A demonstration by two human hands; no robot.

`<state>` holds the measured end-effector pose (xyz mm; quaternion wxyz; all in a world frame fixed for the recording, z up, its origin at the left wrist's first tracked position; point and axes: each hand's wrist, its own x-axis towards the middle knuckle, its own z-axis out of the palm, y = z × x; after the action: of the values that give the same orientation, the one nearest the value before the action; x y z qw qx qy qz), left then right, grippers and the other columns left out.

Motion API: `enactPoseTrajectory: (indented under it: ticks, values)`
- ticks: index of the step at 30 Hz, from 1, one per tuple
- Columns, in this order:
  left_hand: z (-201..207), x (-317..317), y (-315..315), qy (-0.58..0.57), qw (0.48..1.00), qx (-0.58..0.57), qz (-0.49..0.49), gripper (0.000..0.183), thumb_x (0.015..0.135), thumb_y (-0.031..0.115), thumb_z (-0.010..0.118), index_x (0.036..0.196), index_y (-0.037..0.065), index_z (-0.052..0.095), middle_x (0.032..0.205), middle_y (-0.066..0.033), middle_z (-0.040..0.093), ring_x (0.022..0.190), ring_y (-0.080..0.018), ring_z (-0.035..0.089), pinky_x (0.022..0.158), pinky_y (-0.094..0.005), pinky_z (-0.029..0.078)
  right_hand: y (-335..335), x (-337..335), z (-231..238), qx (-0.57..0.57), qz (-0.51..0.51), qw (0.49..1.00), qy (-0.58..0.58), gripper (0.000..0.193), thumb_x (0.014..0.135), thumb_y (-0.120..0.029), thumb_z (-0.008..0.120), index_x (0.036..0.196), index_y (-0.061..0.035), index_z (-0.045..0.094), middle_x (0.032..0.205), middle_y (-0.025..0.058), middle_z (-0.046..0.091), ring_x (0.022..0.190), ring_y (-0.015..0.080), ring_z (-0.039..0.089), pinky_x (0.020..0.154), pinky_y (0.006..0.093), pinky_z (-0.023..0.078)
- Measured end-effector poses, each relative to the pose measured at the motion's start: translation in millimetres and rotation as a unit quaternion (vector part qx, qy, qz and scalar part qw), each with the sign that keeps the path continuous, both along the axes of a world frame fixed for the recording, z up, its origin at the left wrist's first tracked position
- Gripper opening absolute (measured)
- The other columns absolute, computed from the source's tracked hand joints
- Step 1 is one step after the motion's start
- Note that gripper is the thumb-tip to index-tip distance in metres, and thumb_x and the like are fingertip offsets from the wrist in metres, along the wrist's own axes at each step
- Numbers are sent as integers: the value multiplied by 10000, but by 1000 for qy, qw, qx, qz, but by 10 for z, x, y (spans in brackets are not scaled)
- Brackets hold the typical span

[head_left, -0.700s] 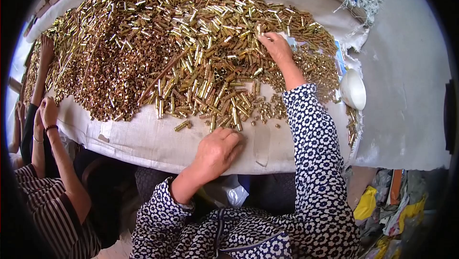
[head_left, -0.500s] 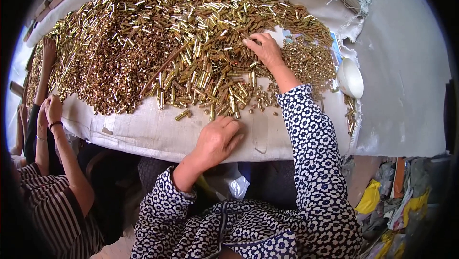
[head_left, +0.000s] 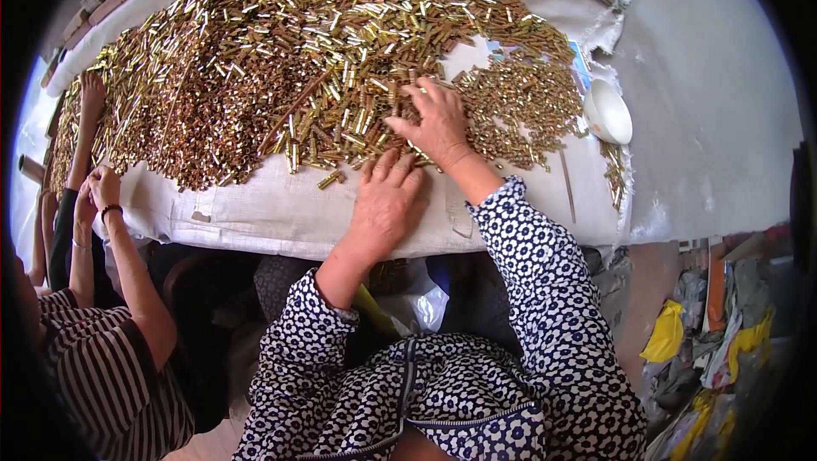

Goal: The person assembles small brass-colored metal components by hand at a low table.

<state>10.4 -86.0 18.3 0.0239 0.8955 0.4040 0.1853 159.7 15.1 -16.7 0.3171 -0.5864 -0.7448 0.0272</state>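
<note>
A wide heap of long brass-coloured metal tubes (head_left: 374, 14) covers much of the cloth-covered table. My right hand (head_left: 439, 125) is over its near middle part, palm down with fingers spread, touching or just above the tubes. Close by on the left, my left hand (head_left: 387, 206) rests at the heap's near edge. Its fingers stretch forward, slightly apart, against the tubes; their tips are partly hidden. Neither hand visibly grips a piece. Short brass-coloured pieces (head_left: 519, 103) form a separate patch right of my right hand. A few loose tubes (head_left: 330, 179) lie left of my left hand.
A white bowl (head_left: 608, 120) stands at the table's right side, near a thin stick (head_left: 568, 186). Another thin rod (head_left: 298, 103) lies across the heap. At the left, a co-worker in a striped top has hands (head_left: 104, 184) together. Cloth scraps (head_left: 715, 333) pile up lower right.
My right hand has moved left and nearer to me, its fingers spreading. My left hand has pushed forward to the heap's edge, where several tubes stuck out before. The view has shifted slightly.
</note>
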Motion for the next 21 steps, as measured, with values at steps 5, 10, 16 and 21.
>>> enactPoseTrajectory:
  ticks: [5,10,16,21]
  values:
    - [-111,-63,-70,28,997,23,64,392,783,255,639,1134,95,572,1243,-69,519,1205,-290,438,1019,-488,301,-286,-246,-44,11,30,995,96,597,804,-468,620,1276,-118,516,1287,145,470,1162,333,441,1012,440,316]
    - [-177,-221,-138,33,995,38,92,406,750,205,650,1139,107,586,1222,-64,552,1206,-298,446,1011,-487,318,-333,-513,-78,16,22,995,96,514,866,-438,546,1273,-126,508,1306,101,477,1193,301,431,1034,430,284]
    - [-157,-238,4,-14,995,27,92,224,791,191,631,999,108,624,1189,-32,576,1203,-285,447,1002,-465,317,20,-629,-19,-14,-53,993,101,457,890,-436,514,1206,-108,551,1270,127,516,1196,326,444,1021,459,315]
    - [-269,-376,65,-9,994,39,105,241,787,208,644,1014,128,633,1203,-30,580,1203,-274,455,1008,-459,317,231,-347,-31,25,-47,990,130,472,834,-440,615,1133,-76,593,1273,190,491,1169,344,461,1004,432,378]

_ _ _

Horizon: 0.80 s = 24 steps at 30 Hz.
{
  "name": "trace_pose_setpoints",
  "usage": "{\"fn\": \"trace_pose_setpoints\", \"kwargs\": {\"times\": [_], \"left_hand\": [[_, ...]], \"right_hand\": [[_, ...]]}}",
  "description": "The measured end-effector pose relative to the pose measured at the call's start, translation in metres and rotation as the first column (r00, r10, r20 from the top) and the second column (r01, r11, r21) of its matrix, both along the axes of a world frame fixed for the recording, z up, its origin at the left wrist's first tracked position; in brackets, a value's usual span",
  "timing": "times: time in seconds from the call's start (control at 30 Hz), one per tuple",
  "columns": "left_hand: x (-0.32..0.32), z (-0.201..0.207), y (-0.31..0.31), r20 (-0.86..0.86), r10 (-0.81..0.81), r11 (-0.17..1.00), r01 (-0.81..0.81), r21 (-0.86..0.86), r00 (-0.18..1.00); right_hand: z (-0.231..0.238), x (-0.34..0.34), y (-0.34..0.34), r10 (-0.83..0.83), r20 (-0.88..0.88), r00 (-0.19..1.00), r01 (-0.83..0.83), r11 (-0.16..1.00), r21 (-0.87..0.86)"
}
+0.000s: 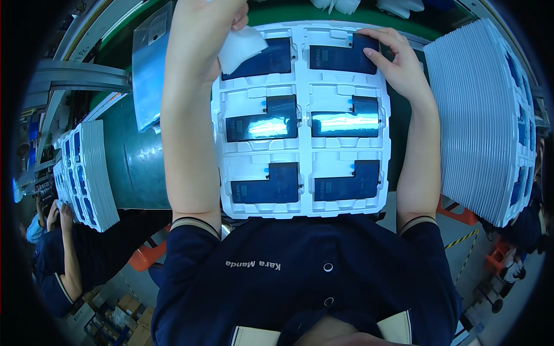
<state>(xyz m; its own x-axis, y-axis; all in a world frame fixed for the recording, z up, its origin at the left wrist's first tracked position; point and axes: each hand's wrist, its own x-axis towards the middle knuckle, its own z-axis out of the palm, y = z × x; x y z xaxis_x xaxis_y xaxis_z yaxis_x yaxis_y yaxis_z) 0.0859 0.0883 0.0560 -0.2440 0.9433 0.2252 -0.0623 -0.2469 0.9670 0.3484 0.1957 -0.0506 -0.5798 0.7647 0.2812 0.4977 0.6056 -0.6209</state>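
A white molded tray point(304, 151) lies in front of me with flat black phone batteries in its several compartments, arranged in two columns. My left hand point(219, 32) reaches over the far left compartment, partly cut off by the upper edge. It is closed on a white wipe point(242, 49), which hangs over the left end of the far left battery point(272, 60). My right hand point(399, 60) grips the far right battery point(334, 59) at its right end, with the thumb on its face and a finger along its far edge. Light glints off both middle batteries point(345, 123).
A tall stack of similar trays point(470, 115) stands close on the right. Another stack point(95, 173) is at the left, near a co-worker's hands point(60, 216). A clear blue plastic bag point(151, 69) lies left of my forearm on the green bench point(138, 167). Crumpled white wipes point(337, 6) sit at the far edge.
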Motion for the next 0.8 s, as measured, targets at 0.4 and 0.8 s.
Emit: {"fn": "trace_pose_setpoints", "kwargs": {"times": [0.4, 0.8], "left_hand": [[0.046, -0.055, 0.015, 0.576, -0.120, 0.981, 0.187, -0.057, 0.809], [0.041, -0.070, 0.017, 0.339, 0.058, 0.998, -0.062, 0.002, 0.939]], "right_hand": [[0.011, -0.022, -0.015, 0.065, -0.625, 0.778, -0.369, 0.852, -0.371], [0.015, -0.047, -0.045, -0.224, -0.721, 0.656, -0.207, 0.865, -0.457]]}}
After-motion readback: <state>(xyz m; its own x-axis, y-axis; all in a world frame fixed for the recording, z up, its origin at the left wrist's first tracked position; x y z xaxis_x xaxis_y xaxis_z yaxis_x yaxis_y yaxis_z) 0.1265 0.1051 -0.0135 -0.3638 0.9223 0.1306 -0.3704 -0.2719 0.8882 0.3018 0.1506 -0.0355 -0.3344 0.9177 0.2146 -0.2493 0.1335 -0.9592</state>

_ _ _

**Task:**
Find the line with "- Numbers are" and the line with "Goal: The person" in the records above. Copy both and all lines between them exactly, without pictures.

**Result:**
- Numbers are sent as integers: the value multiplied by 10000, but by 1000 for qy, qw, qx, qz, but by 10 for z, x, y (spans in brackets are not scaled)
- Brackets hold the typical span

[head_left, -0.700s] 
[head_left, -0.500s] 
[head_left, +0.000s] 

Goal: The person assembles small brass-colored metal components by hand at a low table.

Nothing more is needed to complete the output.